> _Exercise_
Print exactly the lines that run from the first line of the material to the line containing "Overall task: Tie", both ends included, and skip the pictures.

> _Records to use_

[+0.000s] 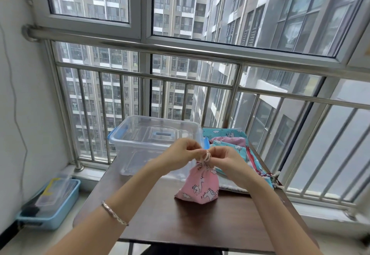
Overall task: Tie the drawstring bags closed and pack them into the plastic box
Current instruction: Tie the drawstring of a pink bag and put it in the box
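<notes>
up close, both hands (181, 153) (224, 159) pinch cord (207, 155) — fingers curled.

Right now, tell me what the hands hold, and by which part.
Left hand and right hand each pinch the cord, just above the neck of the pink bag.

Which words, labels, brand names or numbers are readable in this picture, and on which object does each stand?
None can be read.
The pink bag and the blue bags carry only printed pictures; the plastic box shows no label.
Contents of the floor tray are too blurred.
</notes>
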Motion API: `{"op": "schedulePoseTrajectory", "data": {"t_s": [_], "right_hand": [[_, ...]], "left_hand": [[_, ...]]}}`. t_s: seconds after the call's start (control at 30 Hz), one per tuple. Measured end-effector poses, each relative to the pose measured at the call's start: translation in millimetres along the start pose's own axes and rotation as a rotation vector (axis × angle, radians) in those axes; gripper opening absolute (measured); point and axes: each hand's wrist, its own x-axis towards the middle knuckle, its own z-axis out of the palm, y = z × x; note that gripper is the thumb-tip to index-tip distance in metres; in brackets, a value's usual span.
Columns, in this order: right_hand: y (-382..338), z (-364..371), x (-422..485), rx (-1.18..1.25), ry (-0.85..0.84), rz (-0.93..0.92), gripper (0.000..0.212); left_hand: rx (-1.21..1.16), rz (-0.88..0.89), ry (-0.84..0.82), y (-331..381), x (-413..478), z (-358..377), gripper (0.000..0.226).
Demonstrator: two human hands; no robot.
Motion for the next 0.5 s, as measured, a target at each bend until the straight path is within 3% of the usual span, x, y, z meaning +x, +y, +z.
{"op": "schedulePoseTrajectory", "data": {"t_s": [0.13, 0.23, 0.4, 0.5], "right_hand": [[2.5, -1.1, 3.2, -0.07, 0.116, -0.038, 0.026], [5.9, 1.2, 1.5, -0.041, 0.147, -0.1, 0.018], [10.5, 10.5, 1.0, 0.19, 0.194, -0.012, 0.034], [10.3, 15.2, 3.7, 0.55, 0.184, 0.111, 0.035]], "left_hand": [[-0.098, -0.085, -0.082, -3.0, 1.0, 0.4, 0.025], [-0.203, -0.133, -0.089, -3.1, 1.5, 1.9, 0.026], [-0.272, -0.154, -0.114, -3.1, -0.2, 5.8, 0.03], [-0.292, -0.125, -0.095, -2.8, 0.5, 7.1, 0.026]]}}
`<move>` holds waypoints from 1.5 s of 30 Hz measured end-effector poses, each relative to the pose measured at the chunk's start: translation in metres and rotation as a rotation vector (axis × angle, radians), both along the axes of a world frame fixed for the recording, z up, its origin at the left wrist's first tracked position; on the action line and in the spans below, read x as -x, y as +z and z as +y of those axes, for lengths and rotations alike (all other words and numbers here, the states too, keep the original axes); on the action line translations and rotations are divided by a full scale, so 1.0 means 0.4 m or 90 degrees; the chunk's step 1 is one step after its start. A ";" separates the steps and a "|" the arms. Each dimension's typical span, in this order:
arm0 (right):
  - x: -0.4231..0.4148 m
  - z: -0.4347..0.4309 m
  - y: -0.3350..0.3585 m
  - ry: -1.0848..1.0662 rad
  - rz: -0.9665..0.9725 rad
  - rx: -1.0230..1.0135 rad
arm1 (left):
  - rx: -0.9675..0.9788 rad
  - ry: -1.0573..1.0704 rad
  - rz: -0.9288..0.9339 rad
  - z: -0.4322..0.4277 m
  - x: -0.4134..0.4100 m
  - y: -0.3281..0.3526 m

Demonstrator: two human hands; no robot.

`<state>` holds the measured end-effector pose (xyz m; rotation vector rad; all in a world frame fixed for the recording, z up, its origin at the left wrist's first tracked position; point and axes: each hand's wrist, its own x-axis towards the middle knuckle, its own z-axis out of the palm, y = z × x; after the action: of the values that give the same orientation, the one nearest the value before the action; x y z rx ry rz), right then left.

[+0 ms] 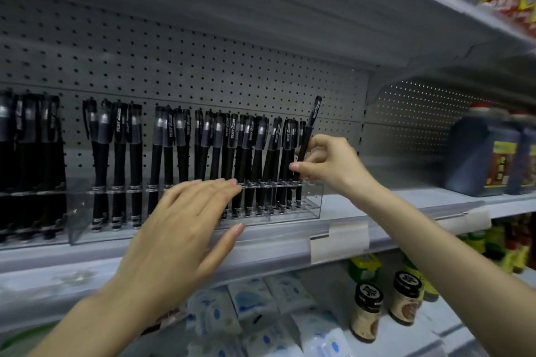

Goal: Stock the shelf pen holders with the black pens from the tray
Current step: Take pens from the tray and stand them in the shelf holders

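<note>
A clear acrylic pen holder (314, 200) stands on the grey shelf and carries a row of several upright black pens (185, 159). My right hand (327, 162) pinches one black pen (311, 124) by its lower barrel, held upright and slightly tilted, over the holder's right end. My left hand (179, 229) is spread flat with straight fingers in front of the holder's middle, its fingertips at the top rail. Another pen holder (26, 191) full of black pens stands at the far left. The tray is out of view.
A pegboard wall (203, 66) backs the shelf. Dark jugs (487, 159) stand to the right on the same shelf. The shelf's front lip (290, 243) carries price tags. Below are white packets (261, 313) and small jars (368, 310); another shelf hangs overhead.
</note>
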<state>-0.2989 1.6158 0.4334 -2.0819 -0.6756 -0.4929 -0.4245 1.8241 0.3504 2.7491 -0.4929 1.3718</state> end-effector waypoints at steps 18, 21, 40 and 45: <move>-0.014 -0.015 0.001 0.065 -0.006 -0.067 | 0.000 0.004 -0.010 0.000 0.001 -0.001; -0.011 -0.011 0.016 0.055 -0.069 -0.087 | 0.001 0.005 -0.011 0.000 0.000 -0.002; 0.008 -0.002 0.041 0.043 -0.177 -0.037 | -0.001 0.007 0.008 0.004 0.001 0.000; 0.024 -0.008 0.040 0.010 -0.199 -0.036 | -0.011 0.013 0.015 0.001 0.002 0.002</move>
<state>-0.3084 1.6126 0.4495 -1.9633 -0.8466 -0.8299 -0.4254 1.8246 0.3512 2.7873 -0.4791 1.3446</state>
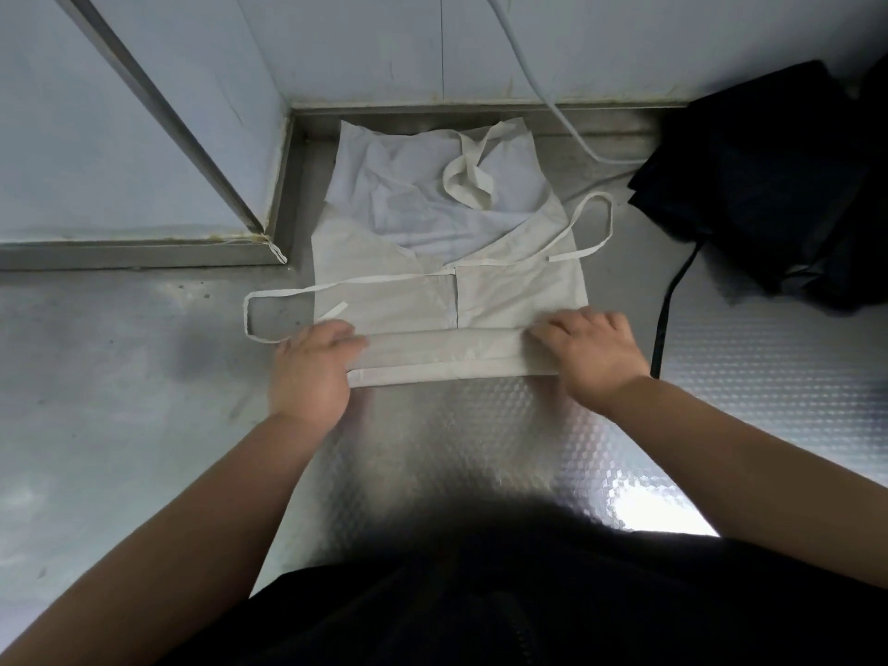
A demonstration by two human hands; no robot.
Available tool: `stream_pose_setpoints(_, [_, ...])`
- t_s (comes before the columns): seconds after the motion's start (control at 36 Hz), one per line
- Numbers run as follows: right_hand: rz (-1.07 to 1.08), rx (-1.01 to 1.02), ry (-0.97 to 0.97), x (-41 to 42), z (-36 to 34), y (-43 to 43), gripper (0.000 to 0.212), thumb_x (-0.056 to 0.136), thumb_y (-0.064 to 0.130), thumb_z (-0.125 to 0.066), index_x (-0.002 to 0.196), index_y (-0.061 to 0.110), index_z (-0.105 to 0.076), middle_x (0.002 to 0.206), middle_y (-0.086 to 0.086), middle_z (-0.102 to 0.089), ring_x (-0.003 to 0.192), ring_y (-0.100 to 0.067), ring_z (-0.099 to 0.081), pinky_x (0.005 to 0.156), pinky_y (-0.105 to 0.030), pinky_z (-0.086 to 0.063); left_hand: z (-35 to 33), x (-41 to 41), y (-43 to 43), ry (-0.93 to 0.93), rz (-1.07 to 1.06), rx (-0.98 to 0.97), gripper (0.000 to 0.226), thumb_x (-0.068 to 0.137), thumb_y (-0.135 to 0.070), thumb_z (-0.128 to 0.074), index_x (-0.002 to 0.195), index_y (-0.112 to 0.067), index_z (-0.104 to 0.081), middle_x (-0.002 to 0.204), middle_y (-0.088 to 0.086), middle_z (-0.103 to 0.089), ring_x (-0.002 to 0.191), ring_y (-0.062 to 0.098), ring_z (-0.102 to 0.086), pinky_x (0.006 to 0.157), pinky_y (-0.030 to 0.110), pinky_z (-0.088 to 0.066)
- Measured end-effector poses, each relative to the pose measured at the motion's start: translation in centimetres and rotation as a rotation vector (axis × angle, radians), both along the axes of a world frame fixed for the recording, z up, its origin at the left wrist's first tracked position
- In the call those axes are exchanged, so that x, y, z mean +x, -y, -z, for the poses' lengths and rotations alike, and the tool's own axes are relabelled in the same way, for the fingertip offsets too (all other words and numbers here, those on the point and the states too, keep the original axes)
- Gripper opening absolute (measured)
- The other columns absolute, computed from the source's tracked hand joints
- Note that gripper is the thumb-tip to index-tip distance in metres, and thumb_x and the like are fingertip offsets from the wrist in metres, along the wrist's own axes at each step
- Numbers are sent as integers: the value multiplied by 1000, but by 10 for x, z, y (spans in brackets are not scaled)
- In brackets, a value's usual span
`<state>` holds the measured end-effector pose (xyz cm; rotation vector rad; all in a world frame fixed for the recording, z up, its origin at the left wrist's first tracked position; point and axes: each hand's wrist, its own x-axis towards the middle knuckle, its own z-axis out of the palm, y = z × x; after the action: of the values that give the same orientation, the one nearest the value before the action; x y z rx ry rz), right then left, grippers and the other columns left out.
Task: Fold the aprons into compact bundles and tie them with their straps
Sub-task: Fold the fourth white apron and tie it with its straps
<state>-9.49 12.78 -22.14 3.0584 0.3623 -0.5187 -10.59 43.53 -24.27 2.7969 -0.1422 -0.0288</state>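
1. The apron (480, 300) lay flat on the worktop (456, 449), bib end away from the person and its far edge against the steel kerb (432, 115) at the wall.
2. Its near edge was turned over into a narrow band (442, 350) running across the full width, with the hem showing along the near side.
3. The left hand (312, 367) was at the band's left end, its fingers (343, 336) curled over the fold and gripping it.
4. The right hand (591, 348) was at the band's right end, its fingers (552, 331) bent with knuckles up, holding the fold down at the corner.
5. The left strap (269, 300) looped out onto the worktop past the apron's left edge, and its near run passed under the left hand.
6. The right strap (596, 223) looped off the right edge, its free end lying back on the cloth.
7. The neck strap (468, 177) lay bunched on the bib.
8. Room: bare embossed steel showed between the forearms near the band, and bare worktop ran left of the strap loop.
9. Limits: a black cable (665, 319) ran just beside the right hand. A dark cloth heap (769, 185) sat at far right, apart from the apron, and a white cable (528, 79) came down the wall to the kerb.
10. A raised steel ledge (144, 254) bounded the far left.
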Motion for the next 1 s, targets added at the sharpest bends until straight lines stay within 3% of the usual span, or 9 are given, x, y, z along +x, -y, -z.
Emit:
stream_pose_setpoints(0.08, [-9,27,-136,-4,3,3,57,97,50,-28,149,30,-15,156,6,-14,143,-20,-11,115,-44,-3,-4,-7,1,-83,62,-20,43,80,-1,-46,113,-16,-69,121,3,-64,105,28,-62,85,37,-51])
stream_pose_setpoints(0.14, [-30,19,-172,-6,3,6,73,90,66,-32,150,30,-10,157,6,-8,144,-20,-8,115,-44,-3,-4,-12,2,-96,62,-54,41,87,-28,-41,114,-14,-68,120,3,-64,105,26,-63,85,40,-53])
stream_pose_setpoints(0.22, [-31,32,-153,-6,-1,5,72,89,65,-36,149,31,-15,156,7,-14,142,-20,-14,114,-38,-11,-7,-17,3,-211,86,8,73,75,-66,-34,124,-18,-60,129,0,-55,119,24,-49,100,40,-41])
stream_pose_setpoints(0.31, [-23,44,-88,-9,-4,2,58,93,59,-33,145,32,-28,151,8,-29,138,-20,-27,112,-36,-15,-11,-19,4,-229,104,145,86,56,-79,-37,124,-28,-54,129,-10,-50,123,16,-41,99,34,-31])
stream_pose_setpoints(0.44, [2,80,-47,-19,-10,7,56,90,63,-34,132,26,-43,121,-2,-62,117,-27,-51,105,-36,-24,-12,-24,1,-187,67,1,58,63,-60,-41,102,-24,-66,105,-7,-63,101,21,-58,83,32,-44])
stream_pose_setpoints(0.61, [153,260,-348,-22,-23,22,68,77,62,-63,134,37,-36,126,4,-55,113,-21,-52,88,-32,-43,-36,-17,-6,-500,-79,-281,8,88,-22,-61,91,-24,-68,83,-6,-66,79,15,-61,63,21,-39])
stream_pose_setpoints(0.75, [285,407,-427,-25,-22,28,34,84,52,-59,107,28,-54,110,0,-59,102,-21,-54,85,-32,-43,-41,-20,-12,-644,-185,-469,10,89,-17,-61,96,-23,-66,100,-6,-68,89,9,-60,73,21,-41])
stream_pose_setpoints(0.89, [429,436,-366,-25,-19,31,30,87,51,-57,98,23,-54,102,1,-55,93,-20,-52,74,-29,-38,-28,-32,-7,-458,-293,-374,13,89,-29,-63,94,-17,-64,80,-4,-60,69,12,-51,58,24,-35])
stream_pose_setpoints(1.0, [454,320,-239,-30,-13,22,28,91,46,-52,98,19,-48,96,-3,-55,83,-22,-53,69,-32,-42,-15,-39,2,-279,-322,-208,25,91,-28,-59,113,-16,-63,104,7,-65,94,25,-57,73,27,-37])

> _Exercise answer_
[+0.000s] 
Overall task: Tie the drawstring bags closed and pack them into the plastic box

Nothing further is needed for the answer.